Summer shrugged again and hitched a hip onto a stool. “Difference of opinion, I guess you could say.”
“With Joan? Or Winona?”
“I never dealt with Winona. Didn’t like her. She wasn’t like Joan, but maybe I made the wrong choice after all. Joan turned out to be the one who cheated me. She took three of my paintings and shipped them off to some art gallery in Dallas. They never came back and she never paid me. When I asked her about them, she tried to tell me she didn’t know anything about them. She tried to claim she’d given them back to me months ago.”
That didn’t sound like the Joan Fred knew. “Are you sure Joan was lying?”
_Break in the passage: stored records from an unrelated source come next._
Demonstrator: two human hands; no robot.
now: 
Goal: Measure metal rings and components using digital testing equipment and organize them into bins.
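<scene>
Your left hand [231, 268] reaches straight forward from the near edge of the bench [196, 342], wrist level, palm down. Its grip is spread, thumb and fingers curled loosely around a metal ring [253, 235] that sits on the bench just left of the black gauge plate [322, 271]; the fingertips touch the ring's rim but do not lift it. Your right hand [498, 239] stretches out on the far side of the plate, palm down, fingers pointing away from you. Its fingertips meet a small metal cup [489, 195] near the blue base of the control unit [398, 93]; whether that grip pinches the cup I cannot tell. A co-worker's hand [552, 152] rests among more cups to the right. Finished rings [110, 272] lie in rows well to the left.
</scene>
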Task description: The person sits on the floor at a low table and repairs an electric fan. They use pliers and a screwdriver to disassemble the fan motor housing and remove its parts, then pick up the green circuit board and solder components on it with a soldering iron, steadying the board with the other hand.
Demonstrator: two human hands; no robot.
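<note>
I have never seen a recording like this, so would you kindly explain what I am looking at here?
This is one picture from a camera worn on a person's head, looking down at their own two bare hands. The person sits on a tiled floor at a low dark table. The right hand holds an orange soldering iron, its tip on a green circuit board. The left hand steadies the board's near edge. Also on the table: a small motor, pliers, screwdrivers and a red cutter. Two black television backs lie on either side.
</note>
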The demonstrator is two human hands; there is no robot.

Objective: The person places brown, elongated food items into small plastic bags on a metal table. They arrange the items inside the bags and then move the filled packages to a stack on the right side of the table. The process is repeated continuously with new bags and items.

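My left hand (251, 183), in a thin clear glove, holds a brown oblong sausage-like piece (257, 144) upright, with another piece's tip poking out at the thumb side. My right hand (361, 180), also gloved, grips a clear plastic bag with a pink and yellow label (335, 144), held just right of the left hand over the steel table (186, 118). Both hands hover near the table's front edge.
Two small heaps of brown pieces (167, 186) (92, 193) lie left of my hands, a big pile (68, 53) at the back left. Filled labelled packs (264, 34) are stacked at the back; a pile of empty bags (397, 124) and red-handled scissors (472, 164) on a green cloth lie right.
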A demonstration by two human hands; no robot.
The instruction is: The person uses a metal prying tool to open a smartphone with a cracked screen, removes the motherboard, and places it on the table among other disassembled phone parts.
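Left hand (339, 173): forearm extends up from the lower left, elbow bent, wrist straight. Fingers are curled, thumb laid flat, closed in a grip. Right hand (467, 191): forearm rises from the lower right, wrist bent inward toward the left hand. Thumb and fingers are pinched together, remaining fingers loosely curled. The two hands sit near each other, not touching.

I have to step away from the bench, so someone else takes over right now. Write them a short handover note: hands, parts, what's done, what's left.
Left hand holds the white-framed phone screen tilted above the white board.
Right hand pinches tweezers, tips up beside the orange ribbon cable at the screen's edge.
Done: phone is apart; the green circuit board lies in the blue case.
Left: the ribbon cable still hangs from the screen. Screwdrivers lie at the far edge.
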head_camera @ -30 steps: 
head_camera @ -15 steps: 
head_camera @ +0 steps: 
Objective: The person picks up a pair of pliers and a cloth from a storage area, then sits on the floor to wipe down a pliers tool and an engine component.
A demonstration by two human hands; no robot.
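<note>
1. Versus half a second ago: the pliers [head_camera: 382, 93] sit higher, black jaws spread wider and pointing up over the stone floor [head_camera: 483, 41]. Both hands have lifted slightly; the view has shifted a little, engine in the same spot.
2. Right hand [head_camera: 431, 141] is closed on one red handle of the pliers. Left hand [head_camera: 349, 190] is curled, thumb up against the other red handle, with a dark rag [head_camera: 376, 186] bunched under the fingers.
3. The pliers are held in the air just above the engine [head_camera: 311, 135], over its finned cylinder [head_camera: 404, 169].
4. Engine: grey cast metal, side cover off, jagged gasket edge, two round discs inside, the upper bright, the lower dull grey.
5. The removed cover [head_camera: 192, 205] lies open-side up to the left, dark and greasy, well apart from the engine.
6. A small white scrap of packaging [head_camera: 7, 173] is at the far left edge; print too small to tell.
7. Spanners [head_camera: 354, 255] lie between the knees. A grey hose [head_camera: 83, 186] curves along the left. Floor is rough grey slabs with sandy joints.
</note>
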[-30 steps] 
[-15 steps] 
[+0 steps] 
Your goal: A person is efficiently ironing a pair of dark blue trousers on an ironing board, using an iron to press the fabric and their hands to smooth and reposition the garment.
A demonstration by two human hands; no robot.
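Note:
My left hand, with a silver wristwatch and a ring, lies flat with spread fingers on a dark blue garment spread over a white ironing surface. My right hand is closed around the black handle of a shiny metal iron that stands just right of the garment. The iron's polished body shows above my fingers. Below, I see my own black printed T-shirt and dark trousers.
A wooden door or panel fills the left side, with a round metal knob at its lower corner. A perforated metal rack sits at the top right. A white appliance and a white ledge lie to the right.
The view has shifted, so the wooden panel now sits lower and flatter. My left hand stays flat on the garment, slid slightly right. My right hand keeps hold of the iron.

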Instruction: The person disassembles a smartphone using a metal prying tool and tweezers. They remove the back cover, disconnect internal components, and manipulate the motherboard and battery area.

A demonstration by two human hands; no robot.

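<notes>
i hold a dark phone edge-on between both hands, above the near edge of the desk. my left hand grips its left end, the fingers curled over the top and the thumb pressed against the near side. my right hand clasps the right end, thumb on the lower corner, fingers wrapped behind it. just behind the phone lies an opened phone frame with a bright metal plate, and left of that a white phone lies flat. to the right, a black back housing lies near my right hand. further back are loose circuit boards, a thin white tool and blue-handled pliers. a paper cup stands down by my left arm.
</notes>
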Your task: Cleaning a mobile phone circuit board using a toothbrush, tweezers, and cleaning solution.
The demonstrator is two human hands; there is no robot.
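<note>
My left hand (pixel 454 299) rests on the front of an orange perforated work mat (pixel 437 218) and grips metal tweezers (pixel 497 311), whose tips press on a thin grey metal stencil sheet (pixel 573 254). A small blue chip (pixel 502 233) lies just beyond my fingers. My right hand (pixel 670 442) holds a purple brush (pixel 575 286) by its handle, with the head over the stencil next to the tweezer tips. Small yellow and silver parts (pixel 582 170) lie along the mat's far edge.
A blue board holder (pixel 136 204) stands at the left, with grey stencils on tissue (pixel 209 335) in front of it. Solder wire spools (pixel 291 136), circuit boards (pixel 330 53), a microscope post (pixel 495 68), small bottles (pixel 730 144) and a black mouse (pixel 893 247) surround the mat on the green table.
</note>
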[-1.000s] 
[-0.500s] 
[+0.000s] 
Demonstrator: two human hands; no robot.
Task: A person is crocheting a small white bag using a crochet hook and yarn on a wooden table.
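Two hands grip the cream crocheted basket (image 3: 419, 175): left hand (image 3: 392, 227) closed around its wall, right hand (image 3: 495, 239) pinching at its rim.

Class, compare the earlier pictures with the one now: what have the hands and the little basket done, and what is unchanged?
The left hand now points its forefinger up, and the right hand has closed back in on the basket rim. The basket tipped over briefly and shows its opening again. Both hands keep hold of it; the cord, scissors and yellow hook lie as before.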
Summer looked at him over the top of her beer can. She took another drink and wiped her mouth with the back of her hand. “Joan’s the one I took my paintings to. She’s the one who said she didn’t know anything about them when I confronted her.” She pretended to think for a minute. “Yeah, I guess you could say I’m sure.”
“Who told you the paintings were being shipped to Dallas?” Kate interrupted.
Summer’s face settled into a frown. “Joan. I told you I never dealt with the other one.” She sat the beer can on the counter and leaned against the cupboard. “Maybe I should have worked with—what’s her name? Winona? But I’d worked with Joan for so long. You know how it is when you work with somebody for a long time. I never had any problem with her until right near the end.”
“What other kinds of problems did you have?” Kate asked.
“I don’t know. Nothing, really, it’s just that a few months ago she just sort of wigged out. She started acting real strange and forgetful, you know? I finally had to pull my stuff out of the store. Not that I wanted to, but I couldn’t afford not to. I’ve been having a hell of a time since then. Do you have any idea how hard it is to find a decent market?”
Fred glanced over his shoulder into the studio at the hideous paintings and said, “I can imagine.”